Le dilemme budgétaire dans l’UEMOA
Dans les pays membres de l’Union économique et monétaire ouest-africaine (UEMOA), la situation budgétaire devient de plus en plus critique. Face à une dette croissante, des subventions coûteuses et des besoins d’investissement élevés, les gouvernements cherchent de nouvelles solutions pour équilibrer leurs finances.
Parmi les pistes évoquées, le financement public par la création monétaire refait surface. Longtemps écartée pour protéger la stabilité du franc CFA, cette option soulève désormais des interrogations majeures sur sa pertinence et ses risques potentiels.

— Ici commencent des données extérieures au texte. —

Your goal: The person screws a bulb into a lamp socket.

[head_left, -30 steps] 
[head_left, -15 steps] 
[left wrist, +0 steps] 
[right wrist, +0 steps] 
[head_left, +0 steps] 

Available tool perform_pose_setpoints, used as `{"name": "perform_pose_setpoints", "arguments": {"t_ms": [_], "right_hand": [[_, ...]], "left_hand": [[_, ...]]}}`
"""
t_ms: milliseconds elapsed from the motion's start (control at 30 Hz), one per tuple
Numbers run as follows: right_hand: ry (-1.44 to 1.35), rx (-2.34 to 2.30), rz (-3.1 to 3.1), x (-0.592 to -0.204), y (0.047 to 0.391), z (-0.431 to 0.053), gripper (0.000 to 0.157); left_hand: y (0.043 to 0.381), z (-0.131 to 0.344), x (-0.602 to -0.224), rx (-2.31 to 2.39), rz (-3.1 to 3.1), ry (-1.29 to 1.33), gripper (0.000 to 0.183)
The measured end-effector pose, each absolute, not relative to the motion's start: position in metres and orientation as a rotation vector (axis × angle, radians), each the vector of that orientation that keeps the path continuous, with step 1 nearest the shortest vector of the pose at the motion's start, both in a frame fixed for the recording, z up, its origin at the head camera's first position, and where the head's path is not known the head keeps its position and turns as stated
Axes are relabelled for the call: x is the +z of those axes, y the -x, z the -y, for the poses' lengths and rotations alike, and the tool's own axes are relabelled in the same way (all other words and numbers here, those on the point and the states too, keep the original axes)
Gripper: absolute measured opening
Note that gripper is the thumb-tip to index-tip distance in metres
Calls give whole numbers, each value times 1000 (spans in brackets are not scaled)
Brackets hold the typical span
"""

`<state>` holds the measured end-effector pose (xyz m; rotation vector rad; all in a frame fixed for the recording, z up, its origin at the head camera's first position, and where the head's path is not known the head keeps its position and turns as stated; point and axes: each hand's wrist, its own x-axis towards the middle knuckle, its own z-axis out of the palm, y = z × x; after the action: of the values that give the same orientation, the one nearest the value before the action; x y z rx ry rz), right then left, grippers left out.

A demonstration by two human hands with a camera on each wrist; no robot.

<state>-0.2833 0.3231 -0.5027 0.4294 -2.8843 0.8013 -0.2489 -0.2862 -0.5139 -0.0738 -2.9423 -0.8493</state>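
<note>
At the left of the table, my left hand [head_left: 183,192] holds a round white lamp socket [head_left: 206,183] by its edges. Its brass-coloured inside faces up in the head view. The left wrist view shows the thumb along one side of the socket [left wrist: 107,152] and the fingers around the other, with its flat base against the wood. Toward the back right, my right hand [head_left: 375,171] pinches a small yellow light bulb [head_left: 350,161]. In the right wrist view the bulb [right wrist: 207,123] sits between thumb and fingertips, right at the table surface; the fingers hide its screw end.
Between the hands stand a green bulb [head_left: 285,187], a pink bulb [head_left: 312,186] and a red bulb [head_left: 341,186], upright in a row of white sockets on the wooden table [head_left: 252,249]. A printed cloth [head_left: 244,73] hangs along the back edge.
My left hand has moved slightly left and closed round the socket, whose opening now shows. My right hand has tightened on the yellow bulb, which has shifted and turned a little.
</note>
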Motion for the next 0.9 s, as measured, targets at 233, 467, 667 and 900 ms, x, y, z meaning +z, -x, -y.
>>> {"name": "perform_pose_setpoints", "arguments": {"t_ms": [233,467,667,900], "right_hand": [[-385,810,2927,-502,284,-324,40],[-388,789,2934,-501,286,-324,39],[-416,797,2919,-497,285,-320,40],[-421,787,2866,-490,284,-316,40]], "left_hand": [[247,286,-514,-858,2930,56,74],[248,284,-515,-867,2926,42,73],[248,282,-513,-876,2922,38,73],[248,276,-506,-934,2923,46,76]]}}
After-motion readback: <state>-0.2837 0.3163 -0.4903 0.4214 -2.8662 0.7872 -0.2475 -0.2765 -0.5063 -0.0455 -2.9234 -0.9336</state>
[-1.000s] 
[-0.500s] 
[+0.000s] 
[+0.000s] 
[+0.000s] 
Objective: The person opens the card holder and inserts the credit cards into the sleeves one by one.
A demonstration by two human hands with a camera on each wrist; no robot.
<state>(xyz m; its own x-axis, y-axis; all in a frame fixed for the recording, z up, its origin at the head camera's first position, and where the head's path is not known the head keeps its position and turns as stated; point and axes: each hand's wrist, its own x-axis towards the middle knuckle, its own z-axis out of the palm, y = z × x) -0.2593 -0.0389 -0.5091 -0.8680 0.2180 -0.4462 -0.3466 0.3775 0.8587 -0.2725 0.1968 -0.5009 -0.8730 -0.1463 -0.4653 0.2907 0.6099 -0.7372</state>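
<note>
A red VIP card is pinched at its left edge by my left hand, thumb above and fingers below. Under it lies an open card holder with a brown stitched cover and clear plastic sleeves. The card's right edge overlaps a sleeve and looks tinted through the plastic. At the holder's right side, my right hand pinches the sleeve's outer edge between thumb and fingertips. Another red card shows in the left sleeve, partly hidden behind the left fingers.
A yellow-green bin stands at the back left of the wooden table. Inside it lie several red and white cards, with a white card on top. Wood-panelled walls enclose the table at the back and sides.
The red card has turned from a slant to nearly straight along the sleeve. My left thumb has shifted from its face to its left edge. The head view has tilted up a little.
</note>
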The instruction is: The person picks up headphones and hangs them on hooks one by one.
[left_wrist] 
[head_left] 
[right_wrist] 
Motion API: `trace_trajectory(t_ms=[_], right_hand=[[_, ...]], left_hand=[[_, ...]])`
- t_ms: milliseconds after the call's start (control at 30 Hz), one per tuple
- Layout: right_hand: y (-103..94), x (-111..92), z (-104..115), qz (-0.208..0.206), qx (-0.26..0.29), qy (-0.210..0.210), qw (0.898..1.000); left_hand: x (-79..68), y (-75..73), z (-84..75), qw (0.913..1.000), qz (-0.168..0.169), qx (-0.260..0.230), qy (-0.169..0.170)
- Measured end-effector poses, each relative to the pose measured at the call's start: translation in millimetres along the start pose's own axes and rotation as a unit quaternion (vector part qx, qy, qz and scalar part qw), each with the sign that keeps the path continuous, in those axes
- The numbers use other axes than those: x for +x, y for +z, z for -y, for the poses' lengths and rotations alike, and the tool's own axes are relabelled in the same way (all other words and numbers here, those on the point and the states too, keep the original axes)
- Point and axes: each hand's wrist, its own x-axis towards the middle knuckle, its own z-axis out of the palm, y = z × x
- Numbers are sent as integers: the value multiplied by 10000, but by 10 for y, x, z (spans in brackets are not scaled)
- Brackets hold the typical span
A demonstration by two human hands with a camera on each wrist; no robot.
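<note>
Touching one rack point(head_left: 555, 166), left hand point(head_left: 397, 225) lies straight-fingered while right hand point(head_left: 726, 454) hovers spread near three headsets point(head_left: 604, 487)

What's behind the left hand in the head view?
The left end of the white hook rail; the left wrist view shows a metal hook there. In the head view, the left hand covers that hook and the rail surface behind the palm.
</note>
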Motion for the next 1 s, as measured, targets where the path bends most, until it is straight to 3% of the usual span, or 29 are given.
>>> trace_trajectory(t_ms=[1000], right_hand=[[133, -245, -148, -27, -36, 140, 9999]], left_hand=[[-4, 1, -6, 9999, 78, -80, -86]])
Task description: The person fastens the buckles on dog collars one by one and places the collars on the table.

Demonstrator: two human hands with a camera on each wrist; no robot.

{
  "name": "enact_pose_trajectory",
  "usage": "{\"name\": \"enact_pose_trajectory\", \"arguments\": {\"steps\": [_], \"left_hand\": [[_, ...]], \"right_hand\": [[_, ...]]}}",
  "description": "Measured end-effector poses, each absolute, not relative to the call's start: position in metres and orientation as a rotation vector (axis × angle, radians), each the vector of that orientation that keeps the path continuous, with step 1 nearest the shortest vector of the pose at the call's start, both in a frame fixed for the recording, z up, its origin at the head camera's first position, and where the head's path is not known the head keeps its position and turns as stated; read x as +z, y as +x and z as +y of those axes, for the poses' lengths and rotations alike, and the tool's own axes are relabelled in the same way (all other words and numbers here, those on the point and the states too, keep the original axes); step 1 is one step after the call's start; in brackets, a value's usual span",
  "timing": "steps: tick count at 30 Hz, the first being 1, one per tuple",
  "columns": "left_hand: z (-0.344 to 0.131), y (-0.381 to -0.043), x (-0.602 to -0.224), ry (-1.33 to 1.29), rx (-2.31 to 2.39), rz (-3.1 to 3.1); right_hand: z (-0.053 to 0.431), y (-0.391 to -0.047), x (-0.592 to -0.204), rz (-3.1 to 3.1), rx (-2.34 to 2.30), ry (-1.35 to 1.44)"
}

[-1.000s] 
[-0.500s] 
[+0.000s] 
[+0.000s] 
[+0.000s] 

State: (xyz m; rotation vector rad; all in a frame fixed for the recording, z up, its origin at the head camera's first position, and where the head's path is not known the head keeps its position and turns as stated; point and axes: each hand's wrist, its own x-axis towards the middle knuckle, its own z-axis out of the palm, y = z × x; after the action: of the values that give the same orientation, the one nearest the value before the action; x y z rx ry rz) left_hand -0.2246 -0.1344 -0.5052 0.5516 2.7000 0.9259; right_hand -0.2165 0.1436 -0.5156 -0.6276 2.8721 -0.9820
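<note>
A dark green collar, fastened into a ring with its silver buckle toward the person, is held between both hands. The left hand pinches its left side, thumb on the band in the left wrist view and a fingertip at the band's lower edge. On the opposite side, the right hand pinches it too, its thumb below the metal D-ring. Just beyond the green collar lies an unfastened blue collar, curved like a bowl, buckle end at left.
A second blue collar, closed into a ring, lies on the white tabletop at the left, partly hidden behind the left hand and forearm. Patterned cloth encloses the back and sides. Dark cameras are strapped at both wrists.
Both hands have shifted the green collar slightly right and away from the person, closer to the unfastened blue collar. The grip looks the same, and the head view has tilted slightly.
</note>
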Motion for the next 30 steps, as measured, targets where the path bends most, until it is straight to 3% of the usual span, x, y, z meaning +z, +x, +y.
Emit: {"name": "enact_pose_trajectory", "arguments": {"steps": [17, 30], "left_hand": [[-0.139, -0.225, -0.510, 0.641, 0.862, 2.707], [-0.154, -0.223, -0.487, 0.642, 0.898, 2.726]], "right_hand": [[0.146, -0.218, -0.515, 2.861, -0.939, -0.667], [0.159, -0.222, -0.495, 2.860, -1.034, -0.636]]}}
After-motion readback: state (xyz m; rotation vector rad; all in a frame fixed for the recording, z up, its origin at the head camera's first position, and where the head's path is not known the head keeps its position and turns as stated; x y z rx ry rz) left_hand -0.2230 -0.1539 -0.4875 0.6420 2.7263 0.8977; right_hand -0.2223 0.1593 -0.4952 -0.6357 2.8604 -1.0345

Une pratique interdite depuis 2001
Depuis 2001, la Banque Centrale des États de l’Afrique de l’Ouest (BCEAO) n’est plus autorisée à financer directement les États membres. Cette interdiction visait à prévenir toute dérive inflationniste et à garantir la crédibilité de la monnaie régionale.
Aujourd’hui encore, cette règle reste en vigueur. Mais dans le contexte actuel de crise budgétaire, certains économistes plaident pour une flexibilité mesurée, notamment via des outils indirects comme l’achat d’obligations publiques sur le marché secondaire.
Deux visions économiques qui s’opposent
Pour les partisans d’un assouplissement, une création monétaire contrôlée permettrait d’alléger les tensions financières sans recourir à de nouvelles dettes extérieures. Ils estiment qu’il s’agit d’un levier utile pour stimuler l’économie sans compromettre l’avenir.
En revanche, les détracteurs redoutent un effet boule de neige. Selon eux, cette voie pourrait affaiblir la rigueur budgétaire, faire fuir les investisseurs et relancer une spirale inflationniste difficile à maîtriser.
Une BCEAO ferme sur ses positions
Malgré les appels croissants au changement, la BCEAO maintient sa ligne. Elle considère toute forme de monétisation des déficits, même indirecte, comme contraire à ses statuts. Cette fermeté traduit une volonté de préserver la stabilité monétaire dans un environnement déjà fragilisé par des tensions sociales et des incertitudes politiques.
Un débat symptomatique des tensions actuelles
Le retour de ce débat met en lumière les choix complexes auxquels sont confrontés les décideurs économiques de la région. Il s’agit de trouver un équilibre entre soutenabilité budgétaire, relance économique et stabilité financière, dans une conjoncture marquée par l’urgence sociale et les pressions internes.
Au-delà du cas de la zone UEMOA, ce dilemme reflète des enjeux globaux sur la gestion monétaire dans les économies en développement, et la place que peut ou non occuper une banque centrale face aux besoins croissants des États.